ACTION ITEM: From the line below that contains "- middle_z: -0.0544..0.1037" to the line that contains "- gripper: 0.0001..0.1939", repeat every line exactly, both ends included, and nothing else.
::::::
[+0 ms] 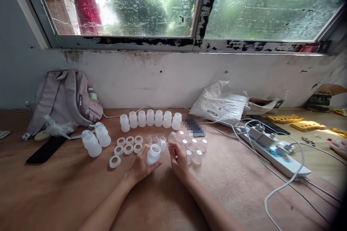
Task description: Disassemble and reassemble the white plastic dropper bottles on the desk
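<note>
A frosted baby bottle (153,154) with an open top is gripped in my left hand (142,164), tilted slightly toward me. Just to its right, the curled fingers of my right hand (177,157) pinch a translucent bottle nipple (163,144); whether a ring is around it I cannot tell. Behind my hands lie a few clear nipples (149,139). To the left are several white screw rings (119,150), and to the right several clear domed caps (197,157). Frosted bottles (150,118) stand in a row at the back. Two more bottles (92,143) with tops on are at the left.
A grey backpack (63,97), a plastic bag (61,128) and a black flat case (46,150) lie left. Rightward are a phone (193,127), a silver mailer bag (219,103), a power strip (273,151) with loose cables, and yellow parts (307,126). Another person's hand (338,148) shows at the right edge.
</note>
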The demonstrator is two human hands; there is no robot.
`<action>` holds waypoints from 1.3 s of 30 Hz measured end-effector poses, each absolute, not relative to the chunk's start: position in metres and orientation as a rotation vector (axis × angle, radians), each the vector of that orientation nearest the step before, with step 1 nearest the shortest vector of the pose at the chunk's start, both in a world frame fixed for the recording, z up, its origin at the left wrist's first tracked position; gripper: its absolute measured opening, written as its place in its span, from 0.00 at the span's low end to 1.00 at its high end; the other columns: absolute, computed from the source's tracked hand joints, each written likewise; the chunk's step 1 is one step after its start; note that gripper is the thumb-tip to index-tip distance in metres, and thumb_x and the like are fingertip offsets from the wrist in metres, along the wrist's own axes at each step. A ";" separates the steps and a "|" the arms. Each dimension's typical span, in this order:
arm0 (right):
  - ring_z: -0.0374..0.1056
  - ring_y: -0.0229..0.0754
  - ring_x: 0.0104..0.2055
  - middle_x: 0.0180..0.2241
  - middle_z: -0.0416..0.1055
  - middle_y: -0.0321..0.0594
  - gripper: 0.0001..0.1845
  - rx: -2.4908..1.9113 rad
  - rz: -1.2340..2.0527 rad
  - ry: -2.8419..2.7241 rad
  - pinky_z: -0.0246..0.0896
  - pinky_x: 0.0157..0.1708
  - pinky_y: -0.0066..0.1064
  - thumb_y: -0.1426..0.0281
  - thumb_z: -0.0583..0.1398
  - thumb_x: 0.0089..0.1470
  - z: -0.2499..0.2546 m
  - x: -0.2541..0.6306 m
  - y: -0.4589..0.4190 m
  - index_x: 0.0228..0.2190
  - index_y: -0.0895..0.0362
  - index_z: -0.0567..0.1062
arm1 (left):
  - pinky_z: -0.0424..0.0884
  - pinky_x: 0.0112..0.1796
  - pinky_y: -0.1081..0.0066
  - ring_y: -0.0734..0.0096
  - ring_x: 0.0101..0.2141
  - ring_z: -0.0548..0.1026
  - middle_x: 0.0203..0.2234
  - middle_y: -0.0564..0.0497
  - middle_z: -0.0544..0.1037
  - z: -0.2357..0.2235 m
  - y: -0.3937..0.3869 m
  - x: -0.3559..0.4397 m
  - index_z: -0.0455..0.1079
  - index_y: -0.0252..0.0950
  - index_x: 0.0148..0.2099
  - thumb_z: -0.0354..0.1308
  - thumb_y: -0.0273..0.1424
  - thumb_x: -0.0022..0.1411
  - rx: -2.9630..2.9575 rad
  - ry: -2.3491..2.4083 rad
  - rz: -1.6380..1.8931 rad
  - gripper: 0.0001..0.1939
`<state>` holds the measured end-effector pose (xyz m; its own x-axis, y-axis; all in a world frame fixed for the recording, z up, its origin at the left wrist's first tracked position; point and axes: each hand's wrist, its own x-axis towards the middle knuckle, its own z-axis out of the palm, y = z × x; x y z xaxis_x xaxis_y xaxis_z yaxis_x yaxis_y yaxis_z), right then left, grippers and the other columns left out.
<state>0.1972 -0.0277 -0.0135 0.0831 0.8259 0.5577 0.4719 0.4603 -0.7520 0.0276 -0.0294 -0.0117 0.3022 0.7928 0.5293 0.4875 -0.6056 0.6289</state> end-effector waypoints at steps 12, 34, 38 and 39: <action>0.63 0.39 0.31 0.32 0.66 0.41 0.10 -1.157 0.268 -1.789 0.57 0.32 0.29 0.70 0.46 0.57 -0.006 0.204 -0.028 0.36 0.55 0.65 | 0.69 0.38 0.68 0.66 0.39 0.70 0.39 0.49 0.70 -0.003 -0.024 0.007 0.58 0.40 0.51 0.55 0.32 0.52 2.549 1.210 1.076 0.22; 0.48 0.33 0.18 0.13 0.50 0.31 0.24 -1.207 0.558 -1.687 0.45 0.19 0.27 0.57 0.48 0.54 -0.003 0.203 -0.027 0.12 0.56 0.59 | 0.65 0.43 0.63 0.64 0.42 0.70 0.41 0.47 0.72 -0.001 -0.022 -0.003 0.59 0.39 0.50 0.52 0.36 0.55 2.662 1.114 1.004 0.20; 0.57 0.35 0.21 0.20 0.62 0.35 0.17 -1.158 0.781 -1.601 0.53 0.21 0.26 0.56 0.53 0.50 0.008 0.204 -0.030 0.26 0.56 0.71 | 0.65 0.43 0.63 0.63 0.42 0.69 0.42 0.46 0.71 0.003 -0.025 0.000 0.59 0.38 0.51 0.55 0.37 0.52 2.458 1.110 1.032 0.23; 0.61 0.37 0.25 0.25 0.66 0.37 0.16 -1.100 0.887 -1.583 0.56 0.23 0.26 0.57 0.54 0.49 0.012 0.204 -0.032 0.35 0.55 0.71 | 0.66 0.41 0.64 0.64 0.40 0.70 0.41 0.46 0.72 0.005 -0.026 0.002 0.59 0.38 0.50 0.56 0.37 0.51 2.366 1.115 1.021 0.23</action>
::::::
RESPONSE BOX:
  - middle_z: -0.0544..0.1037
  - z: -0.2357..0.2235 m
  - y: -0.3937..0.3869 m
  - x: -0.3559..0.4397 m
  - index_z: -0.0455..0.1079
  - index_y: -0.0252..0.0950
  - index_x: 0.0148..0.2099
  - thumb_z: -0.0354..0.1308
  - thumb_y: -0.0273..0.1424
  - thumb_x: -0.0022..0.1411
  - rx: -2.9630..2.9575 rad
  - ry: -2.3491..2.4083 rad
  - rz: -1.6380..1.8931 rad
  - gripper: 0.0001..0.1939

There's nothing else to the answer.